INSTRUCTIONS FOR THE TASK: Go over the listing below line by line and tally those containing "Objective". Give only the tally.
================================
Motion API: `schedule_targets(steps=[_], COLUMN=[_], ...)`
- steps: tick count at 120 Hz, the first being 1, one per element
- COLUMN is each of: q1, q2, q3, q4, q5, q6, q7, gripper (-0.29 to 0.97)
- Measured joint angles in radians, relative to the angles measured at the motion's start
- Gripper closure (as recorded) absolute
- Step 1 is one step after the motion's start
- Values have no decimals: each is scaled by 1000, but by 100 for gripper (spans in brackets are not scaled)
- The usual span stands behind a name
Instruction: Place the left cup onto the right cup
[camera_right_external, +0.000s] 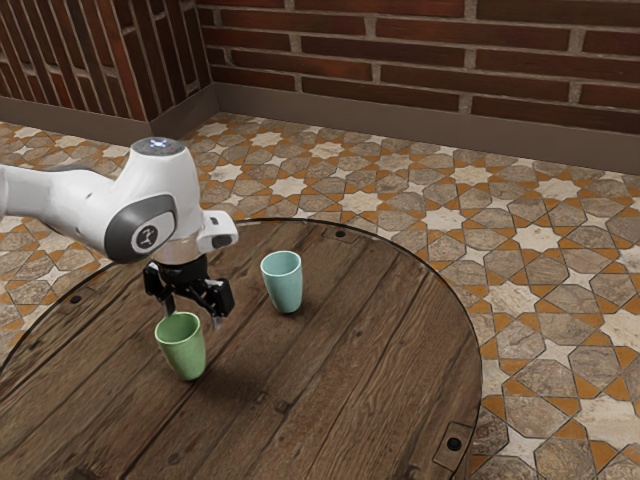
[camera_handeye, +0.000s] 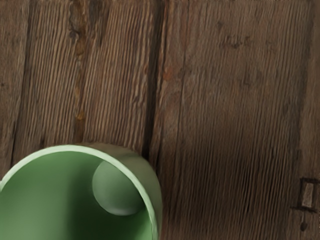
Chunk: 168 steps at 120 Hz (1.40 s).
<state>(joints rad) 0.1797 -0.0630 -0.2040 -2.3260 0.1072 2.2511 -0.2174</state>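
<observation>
The claw (camera_right_external: 190, 298), spread open and empty, hangs over the green cup (camera_right_external: 181, 345), which stands upright on the surface (camera_right_external: 330, 400) with the blue cup (camera_right_external: 282, 281) near it toward the exterior view's right. Lower it straight so that one wall sits inside the claw before closing. Whether a tip already touches the rim I cannot quite tell.

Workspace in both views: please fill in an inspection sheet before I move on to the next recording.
Surface: round dark wooden table, planked and worn.
Job's things: green cup stands mouth up under the gripper; light blue cup stands mouth up, apart from it, toward the exterior view's right.
Clutter: nothing seen.
Grippers: gripper open, just above the green cup's rim.
Cables: nothing seen.
Surroundings: patterned tile floor, brick wall.
</observation>
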Motion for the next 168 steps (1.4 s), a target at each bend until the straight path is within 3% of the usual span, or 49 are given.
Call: schedule_targets(steps=[54, 126, 168], q1=[44, 26, 26], q2=[104, 164, 126], q3=[0, -12, -9], q4=[0, 3, -30], q5=[1, 4, 2], q6=[80, 149, 164], q7=[72, 103, 110], gripper=[0, 6, 11])
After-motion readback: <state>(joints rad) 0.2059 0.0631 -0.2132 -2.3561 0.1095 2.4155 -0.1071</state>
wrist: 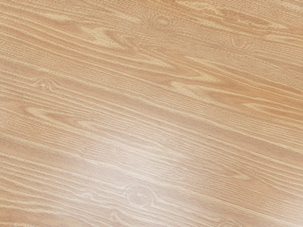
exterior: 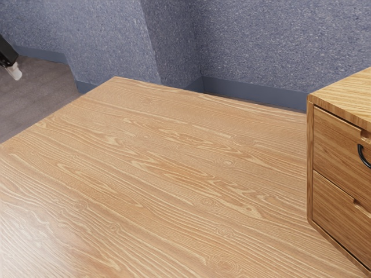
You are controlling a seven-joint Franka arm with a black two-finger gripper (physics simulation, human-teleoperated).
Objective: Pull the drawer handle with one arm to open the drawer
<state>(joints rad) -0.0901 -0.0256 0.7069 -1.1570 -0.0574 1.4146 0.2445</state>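
The drawer handle, a black loop cut by the exterior view's right edge, sits on the upper drawer of a wooden cabinet standing on the bench. A lower drawer lies beneath it. A black-and-white arm part shows at the far upper left, well apart from the handle. Whether the pincer is wide or narrow cannot be told. The wrist view looks onto bare wood grain.
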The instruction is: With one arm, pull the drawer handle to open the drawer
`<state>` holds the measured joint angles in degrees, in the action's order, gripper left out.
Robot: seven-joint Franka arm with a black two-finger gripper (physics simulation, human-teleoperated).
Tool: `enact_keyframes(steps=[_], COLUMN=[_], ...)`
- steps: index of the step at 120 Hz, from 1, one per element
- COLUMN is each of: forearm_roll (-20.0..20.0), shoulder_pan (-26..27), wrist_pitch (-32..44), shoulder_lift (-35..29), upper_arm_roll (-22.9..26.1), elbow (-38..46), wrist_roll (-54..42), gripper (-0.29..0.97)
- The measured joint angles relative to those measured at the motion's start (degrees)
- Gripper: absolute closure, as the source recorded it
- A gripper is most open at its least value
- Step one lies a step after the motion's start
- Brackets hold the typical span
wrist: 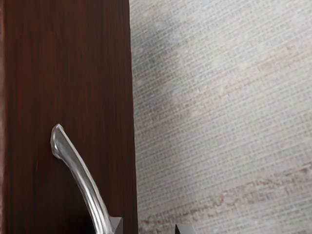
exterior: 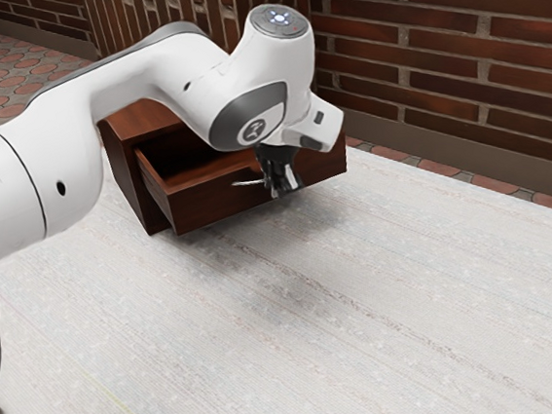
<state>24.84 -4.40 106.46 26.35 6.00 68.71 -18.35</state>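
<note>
One gripper [exterior: 280, 188] stands with fingers apart, clamping nothing; the drawer handle [wrist: 78, 170] lies against one fingertip [wrist: 116, 225]; the drawer [exterior: 220, 202] sits partly extended.

Lit brightly and evenly from above, with a faint soft shadow on the table [exterior: 422, 319] below the arm [exterior: 170, 89], a dim drawer [exterior: 187, 164] interior and pale glints along the handle [wrist: 80, 175].
</note>
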Motion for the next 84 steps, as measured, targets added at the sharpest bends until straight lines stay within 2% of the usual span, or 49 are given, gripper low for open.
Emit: enact_keyframes(steps=[4,15,26,58,64,72,78,84], forearm_roll=[0.05,-0.08,-0.25,-0.49,-0.62,-1.43,-3.97,-8.11], shoulder_pan=[-0.26,-0.50,-0.97,-1.23,-0.91,-0.19,-0.65,-3.21], wrist_pitch=[0.04,0.02,-0.29,-2.00,-2.43,-3.30,-4.34,-6.47], shoulder_lift=[0.12,0.53,1.61,-0.76,-3.87,-12.75,-20.42,-24.12], upper_arm_roll=[0.16,0.24,0.43,0.43,0.47,0.78,1.88,4.71], elbow=[-0.06,-0.36,-1.73,-1.88,-1.31,4.34,9.73,11.94], wrist_roll=[0.13,0.35,0.37,0.21,0.20,0.11,-0.90,-3.31], gripper=[0.79,0.80,0.62,0.50,0.48,0.41,0.32,0.25])
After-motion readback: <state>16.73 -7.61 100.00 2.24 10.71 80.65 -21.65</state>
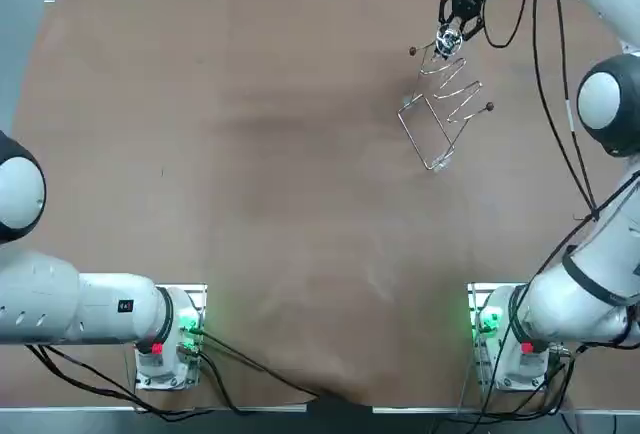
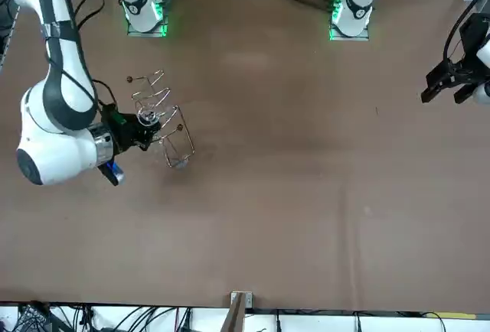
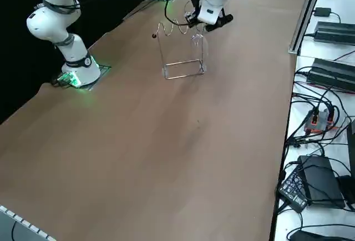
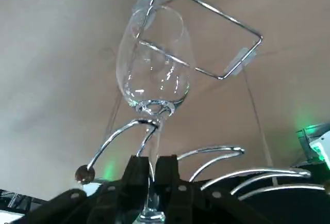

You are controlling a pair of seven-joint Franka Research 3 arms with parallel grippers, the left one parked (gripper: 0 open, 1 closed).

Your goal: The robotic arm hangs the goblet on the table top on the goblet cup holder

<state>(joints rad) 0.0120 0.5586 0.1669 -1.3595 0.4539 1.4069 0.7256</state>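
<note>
Two right jaws pinch the goblet [image 4: 154, 74] stem at the cup holder [image 4: 211, 10], wire prongs [image 4: 216, 152] flanking it.

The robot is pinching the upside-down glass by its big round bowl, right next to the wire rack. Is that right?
Not quite. The right gripper is shut on the goblet at its thin stem, not at its bowl. The right wrist view shows the fingers pinching the stem. The rest is right: the goblet is upside down, right next to the wire rack.
</note>
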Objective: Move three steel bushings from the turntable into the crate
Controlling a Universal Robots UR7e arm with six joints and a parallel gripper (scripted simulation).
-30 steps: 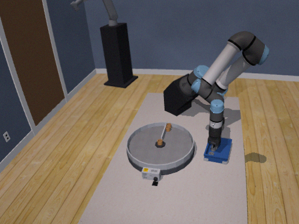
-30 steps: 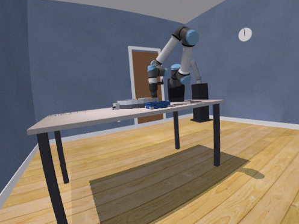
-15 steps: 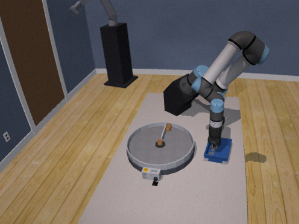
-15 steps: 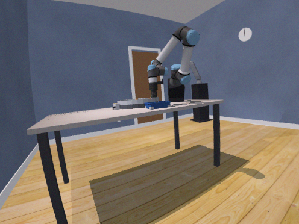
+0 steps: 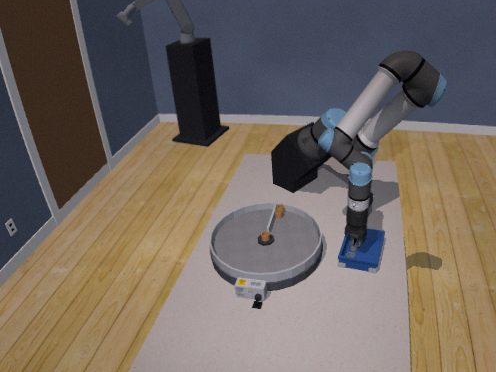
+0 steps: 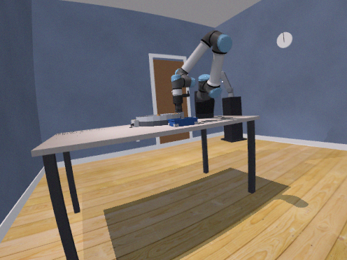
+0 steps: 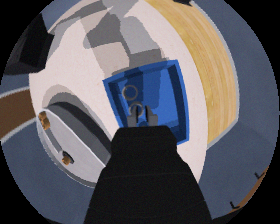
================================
TASK OUTPUT: 2